Can Molecular Imaging Usher in Personalized Medicine?

I have been struggling recently with the notion that genomics is going to revolutionize our ability to diagnose and treat disease. Why? A basic tenet of information theory is simple: the more precisely you can measure something, the less information it contains. Think about that statement in the context of sequencing the genome. How much more precise can one be in identifying the order in which nucleic acids make up the DNA? One must sequence numerous DNA samples to draw conclusions about the implications of that sequence relative to a disease. One must determine what is normal and how that is represented in the DNA sequence. Then, one must determine where the genome changes in the case of disease and the strength of that correlation. A further level of complexity is to establish at some early point what the genome sequence is in the normal individual versus when he or she presents with a disease or symptoms.

In contrast, when a patient presents with symptoms of a disease, the diagnostician employs imaging when there is information that needs to be established to differentially diagnose or assess disease progress.
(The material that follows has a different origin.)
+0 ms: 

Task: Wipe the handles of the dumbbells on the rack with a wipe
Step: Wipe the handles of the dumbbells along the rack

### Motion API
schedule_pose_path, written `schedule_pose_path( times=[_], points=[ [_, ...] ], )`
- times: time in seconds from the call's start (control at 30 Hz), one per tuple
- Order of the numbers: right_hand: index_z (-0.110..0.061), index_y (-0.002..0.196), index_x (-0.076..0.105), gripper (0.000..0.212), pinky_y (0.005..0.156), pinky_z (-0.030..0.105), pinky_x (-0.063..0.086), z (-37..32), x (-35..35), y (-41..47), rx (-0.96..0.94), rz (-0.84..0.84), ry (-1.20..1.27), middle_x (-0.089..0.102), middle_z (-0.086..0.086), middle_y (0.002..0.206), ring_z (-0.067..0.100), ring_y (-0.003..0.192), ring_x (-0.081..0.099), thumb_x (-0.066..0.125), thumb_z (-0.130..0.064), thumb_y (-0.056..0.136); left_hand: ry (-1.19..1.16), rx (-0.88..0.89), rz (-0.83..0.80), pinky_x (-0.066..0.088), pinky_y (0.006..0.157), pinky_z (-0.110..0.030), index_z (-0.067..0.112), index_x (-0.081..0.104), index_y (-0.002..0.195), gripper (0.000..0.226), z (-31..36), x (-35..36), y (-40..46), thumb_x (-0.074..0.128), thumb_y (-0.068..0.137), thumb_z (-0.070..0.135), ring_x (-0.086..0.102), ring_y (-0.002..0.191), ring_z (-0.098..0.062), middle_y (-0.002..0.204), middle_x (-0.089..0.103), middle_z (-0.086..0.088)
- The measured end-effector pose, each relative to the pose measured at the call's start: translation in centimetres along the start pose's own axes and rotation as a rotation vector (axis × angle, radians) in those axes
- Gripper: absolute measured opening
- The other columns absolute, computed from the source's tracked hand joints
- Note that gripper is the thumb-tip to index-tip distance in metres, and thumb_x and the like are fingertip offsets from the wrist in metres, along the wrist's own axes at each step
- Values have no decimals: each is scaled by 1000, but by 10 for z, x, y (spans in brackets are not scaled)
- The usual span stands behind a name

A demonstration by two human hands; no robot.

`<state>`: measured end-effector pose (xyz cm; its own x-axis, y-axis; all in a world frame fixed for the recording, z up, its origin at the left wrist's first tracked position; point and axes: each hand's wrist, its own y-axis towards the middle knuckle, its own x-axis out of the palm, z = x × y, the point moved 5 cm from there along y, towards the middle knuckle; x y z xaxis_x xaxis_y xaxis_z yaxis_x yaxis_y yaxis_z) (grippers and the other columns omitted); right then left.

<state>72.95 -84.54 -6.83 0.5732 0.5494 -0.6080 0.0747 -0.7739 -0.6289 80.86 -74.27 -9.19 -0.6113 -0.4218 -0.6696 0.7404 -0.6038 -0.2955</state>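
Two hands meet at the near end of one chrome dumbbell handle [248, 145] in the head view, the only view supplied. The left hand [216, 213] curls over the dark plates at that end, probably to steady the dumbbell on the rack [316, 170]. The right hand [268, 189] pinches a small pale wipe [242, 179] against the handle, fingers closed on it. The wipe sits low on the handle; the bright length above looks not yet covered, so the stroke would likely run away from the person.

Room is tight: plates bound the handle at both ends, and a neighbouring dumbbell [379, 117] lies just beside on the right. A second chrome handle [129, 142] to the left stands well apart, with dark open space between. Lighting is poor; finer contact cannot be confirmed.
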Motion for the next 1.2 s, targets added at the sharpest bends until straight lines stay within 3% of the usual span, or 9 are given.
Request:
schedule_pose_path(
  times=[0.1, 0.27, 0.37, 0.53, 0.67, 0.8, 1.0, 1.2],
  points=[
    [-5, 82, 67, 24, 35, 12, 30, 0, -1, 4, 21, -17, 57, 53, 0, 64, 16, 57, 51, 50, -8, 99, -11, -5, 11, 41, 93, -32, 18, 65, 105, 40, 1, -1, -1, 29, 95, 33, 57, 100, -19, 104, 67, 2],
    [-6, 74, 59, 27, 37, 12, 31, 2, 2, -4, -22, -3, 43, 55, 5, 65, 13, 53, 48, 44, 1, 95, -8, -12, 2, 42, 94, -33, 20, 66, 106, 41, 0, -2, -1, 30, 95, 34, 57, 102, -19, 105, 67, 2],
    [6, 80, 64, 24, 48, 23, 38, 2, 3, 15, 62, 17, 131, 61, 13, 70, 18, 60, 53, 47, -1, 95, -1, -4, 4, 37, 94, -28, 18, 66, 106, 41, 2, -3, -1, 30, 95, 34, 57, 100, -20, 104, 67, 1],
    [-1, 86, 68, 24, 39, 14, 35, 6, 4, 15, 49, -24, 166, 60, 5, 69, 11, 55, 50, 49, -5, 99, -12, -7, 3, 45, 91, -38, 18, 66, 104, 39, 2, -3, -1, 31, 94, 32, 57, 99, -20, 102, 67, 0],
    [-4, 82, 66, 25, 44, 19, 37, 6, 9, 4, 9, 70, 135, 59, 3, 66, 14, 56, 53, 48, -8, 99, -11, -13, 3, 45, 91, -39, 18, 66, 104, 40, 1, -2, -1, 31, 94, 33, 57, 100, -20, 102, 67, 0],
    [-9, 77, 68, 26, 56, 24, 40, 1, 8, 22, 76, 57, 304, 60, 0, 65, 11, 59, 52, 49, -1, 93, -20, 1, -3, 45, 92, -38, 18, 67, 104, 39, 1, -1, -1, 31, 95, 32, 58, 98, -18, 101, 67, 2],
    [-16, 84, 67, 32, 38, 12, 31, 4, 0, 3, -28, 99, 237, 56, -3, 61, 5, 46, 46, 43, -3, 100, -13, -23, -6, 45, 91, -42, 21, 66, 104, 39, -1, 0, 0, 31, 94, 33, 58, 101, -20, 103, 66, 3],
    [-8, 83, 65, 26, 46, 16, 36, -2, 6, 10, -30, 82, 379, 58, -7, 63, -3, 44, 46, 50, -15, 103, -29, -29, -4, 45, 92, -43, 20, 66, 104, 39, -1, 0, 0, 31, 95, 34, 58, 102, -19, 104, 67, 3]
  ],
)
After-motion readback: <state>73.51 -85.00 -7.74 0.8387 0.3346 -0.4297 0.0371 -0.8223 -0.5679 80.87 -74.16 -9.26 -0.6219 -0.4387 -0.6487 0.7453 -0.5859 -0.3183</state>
It is real-time information that a trained imaging physician can use to help the patient.

The challenge of those employing molecular imaging is to bring new compounds to market. As we have seen in pharma’s development of new drugs, many of the easiest challenges have already been met. And so, we are trying to use imaging to get information on diseases that occur less frequently and thus present less opportunity to generate a return on investment. Compounding this problem is the pressure being exerted to control the cost of healthcare as well as reduce radiation exposure, evidenced by the current effort to secure adequate reimbursement for Lymphoseek.
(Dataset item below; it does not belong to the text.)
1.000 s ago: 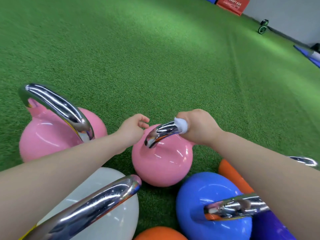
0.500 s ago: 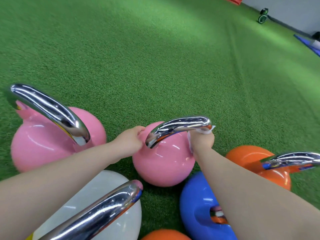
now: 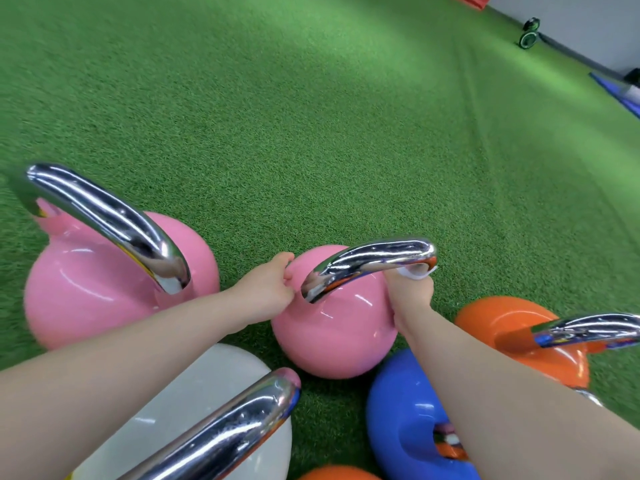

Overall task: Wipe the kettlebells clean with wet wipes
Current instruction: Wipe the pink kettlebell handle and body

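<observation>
A small pink kettlebell [image 3: 341, 327] with a chrome handle [image 3: 372, 259] stands on the green turf in the middle. My left hand [image 3: 268, 289] rests curled against its left shoulder, by the near end of the handle. My right hand [image 3: 412, 292] sits under the far end of the handle and pinches a white wet wipe [image 3: 417, 271] against the metal there. Only a small fold of the wipe shows above my fingers.
A larger pink kettlebell [image 3: 104, 282] stands left, a white one [image 3: 194, 410] near left, a blue one [image 3: 412, 420] and an orange one [image 3: 512, 337] right, another orange one [image 3: 337, 474] at the bottom edge. Open turf [image 3: 311, 116] lies ahead; a small wheel [image 3: 529, 34] sits by the far wall.
My right hand slid with the wipe from the top of the handle down to its far end and now sits beneath it. My left hand closed in against the pink bell.
</observation>
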A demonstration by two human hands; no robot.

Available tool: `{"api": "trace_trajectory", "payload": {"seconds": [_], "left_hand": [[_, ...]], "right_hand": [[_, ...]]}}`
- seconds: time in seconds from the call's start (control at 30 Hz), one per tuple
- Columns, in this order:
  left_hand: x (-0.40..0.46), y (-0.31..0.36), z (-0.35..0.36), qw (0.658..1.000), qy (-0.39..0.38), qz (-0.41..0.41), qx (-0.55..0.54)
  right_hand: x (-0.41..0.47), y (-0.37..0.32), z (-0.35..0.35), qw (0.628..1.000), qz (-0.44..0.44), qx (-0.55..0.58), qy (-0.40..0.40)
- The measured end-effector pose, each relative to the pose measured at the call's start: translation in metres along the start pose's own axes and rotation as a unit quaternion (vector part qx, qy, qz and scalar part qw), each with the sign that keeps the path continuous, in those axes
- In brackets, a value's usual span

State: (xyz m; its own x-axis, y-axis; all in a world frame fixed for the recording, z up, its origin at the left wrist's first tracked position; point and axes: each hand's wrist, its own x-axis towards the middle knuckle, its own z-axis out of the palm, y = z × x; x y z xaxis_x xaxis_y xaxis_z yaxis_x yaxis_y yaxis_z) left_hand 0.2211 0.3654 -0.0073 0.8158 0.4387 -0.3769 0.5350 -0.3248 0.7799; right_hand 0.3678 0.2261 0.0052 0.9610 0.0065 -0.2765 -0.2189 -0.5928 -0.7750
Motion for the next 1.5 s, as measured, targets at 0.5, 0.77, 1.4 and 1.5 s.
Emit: {"api": "trace_trajectory", "payload": {"seconds": [0.5,0.77,1.4,1.5], "left_hand": [[-0.02,0.006,-0.011,1.0,-0.003,-0.004,-0.011],[-0.056,0.011,-0.022,1.0,-0.005,-0.012,-0.006],[-0.16,0.034,-0.099,0.985,0.043,0.074,-0.151],[-0.153,0.032,-0.114,0.973,0.113,0.092,-0.177]], "right_hand": [[-0.006,-0.002,-0.003,0.986,0.063,-0.152,0.011],[-0.034,-0.023,-0.01,0.97,0.068,-0.233,-0.004],[-0.187,-0.089,-0.011,0.87,-0.187,0.094,-0.446],[-0.195,-0.11,0.005,0.849,-0.223,0.061,-0.475]]}}
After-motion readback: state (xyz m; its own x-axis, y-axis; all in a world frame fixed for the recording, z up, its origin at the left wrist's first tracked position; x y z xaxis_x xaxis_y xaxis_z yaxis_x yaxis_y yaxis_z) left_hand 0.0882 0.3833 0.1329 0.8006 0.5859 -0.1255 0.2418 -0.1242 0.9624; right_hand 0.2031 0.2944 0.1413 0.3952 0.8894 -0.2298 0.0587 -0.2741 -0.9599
As we see more agents labeled with radiofluorine or radiocarbon and imaged with PET that can interrogate specific molecular pathways, the likelihood that these radiopharmaceuticals will be brought into practice is diminishing. Compounding this problem is the special exception that was given to oncologic imaging agents that is not shared with agents for imaging cardiac, neurologic or other diseases besides cancer. With some justification, the referring physician community is demanding new agents be supported by clear evidence of value to the patient. As well, CMS makes the same demands to justify reimbursement for the procedure. Third-party insurers generally follow CMS in what procedures are covered.

I firmly believe that personalized medicine will depend entirely on the ability of the molecular imaging community to demonstrate the power of the radiopharmaceuticals in the care of each patient. Identifying those instances in which a drug or treatment is failing to help the patient provides an economic and health benefit to that patient. Moving that patient to a different, potentially more beneficial treatment has to be attractive to insurers as well as the patient. Using imaging to demonstrate that a patient has the receptors or other biomarkers that are effective targets for some intervention is another benefit that cannot be dismissed. It is unlikely that genomic sequencing will ever be able to compete since there has to be an invasive procedure to get a sample for sequencing from a tumor or other target organ. Now, the responsibility is on the molecular imaging community to exploit the advantage that imaging provides and to direct the conversation to the need to incorporate more imaging in patient care, not less.